### Action item
Search the data for the string "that", and report each line where it is found.

### Data block

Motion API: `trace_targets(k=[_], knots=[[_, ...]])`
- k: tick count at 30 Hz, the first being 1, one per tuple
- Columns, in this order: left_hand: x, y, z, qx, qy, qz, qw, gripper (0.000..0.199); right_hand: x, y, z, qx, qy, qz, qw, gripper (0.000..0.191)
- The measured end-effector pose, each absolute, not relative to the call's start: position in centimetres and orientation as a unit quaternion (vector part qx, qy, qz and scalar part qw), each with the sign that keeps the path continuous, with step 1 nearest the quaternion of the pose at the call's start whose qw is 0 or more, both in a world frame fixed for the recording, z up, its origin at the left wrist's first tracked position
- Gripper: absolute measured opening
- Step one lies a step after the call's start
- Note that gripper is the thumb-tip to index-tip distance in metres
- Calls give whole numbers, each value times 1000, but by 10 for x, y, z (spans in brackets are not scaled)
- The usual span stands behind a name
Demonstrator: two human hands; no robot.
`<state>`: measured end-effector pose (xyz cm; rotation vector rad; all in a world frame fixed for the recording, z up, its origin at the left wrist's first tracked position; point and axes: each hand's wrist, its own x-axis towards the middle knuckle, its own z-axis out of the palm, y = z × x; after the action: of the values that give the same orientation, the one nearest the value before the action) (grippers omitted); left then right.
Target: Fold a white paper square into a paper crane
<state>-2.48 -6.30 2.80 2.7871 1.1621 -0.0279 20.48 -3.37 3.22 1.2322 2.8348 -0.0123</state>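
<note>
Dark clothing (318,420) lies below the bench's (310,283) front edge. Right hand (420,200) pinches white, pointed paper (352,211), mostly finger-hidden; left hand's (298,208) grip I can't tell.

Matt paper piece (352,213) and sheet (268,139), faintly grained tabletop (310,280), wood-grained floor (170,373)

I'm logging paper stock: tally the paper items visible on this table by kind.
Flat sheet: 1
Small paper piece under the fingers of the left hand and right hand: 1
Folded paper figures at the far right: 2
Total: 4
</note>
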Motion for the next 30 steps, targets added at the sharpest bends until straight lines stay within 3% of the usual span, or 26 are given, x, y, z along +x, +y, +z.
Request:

### Completed task
- The measured end-effector pose, each absolute, not relative to the call's start: position in centimetres and orientation as a unit quaternion (vector part qx, qy, qz and scalar part qw), each with the sign that keeps the path continuous, with step 1 nearest the quaternion of the pose at the call's start whose qw is 0 or more, both in a world frame fixed for the recording, z up, its origin at the left wrist's first tracked position
- Note that gripper is the thumb-tip to index-tip distance in metres
`<state>`: measured end-effector pose (xyz cm; rotation vector rad; all in a world frame fixed for the recording, z up, its origin at the left wrist's first tracked position; point and axes: each hand's wrist, its own x-axis towards the middle knuckle, its own z-axis out of the palm, y = z × x; after the action: of the values that give the same orientation, the one nearest the value before the action) (grippers omitted); left then right.

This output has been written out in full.